Papers are dying all around the country. It seems like everyday we hear about a new one going down and it’s greeted with the same shock and despair every time. One of our papers right here in Arizona shut down recently and basically eulogized itself in its pages with former and current writers lamenting the end of an era while angrily glaring at the future. Well you know whose fault this whole thing is? YOURS!

I’m as distressed as anyone that pontificators with a blog (I get the irony, believe me) are soon going to be looked at as authorities on news. That’s going to be a sad day. But I’m not going to feel sad for the newspapers around the word that are dying because you failed to adapt. Everything around you told you that it was time to change and you decided to ignore it, or worse spit in its face. For as much as I respect journalists, there wasn’t much investigative reporting going on in regards to how to keep papers alive. 
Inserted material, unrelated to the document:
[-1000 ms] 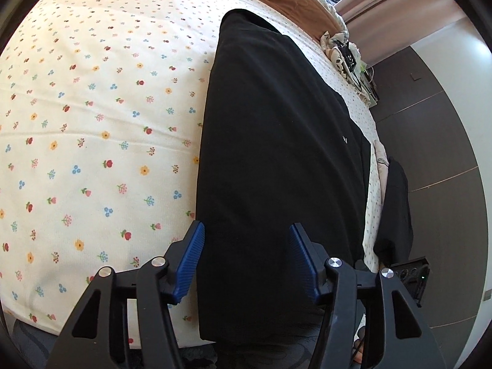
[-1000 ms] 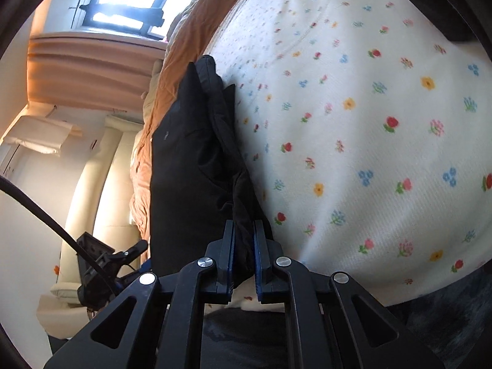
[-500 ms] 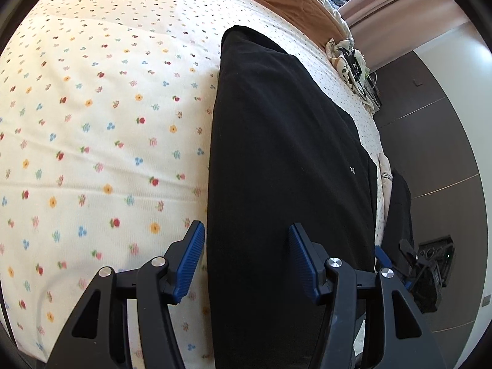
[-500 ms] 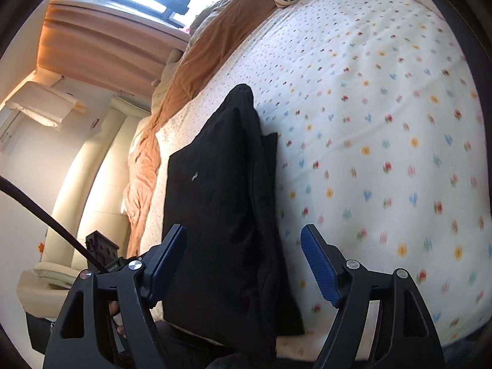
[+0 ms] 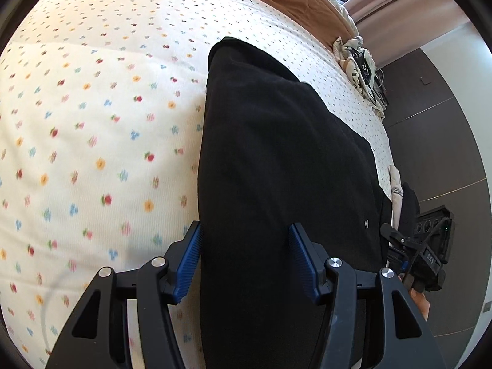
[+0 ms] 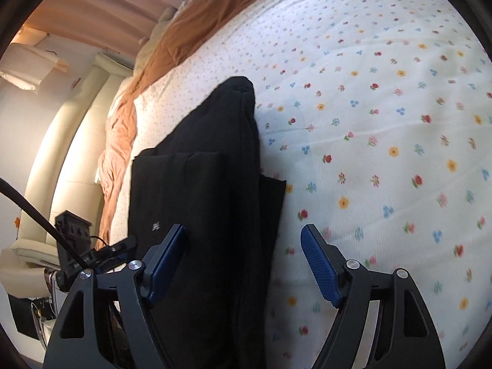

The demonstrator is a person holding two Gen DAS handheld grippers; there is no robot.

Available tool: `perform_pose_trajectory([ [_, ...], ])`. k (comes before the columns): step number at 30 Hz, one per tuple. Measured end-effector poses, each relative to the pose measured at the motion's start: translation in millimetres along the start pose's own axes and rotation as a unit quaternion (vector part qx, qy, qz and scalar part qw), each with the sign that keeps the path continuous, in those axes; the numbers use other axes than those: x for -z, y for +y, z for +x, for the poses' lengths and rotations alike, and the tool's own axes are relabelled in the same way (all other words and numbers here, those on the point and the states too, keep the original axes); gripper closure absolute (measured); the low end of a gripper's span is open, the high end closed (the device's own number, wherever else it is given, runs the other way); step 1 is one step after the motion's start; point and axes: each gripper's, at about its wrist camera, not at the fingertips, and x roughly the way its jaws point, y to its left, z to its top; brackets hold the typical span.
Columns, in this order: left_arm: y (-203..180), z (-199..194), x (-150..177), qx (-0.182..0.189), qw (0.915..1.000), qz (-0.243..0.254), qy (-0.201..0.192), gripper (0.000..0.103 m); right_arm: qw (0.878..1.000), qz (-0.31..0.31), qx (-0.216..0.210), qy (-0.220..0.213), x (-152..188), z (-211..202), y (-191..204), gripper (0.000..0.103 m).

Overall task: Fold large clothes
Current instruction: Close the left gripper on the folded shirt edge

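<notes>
The bed (image 5: 92,123), spread with a cream sheet printed in small flowers, carries everything here, with a rust-brown blanket (image 6: 190,30) bunched along its far edge. Lying flat along the near edge of the bed, nearer one side than the middle, is the long black soft-knit garment (image 5: 276,160), already folded into a narrow band several layers thick, with one lower layer jutting out as a loose corner in the right wrist view (image 6: 272,196).

It looks light and limp. It will likely sag and slide apart if lifted by one layer, so the stacked thickness at an end edge, pinched through all layers, seems the surest hold; the fabric should not be slippery against ribbed pads.

The left gripper (image 5: 246,258) hovers over the band with its blue fingers (image 5: 190,261) apart and nothing between them pressed. The right gripper (image 6: 243,261) has just been opening; its fingers (image 6: 319,264) stand wide, one over the cloth and one over bare sheet, gripping nothing.
</notes>
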Motion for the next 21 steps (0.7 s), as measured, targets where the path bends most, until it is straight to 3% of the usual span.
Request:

It’s survival of the fittest and the newspaper lost. Bottom line. Had they evolved we wouldn’t be having this discussion today. The excuses are already flooding in - advertising, non-journalists at the helm, shorter attention spans, etc, but perhaps had your evolution involved more than “maybe we should look into this online thing and up our entertainment stories,” then you could hold your tears and anger for the next set of cutbacks. 

So, instead of being distraught about it’s demise, I’ll look forward to the thinning of the heard and know that those left standing are the true journalists in a world of blowhards and curmudgeons.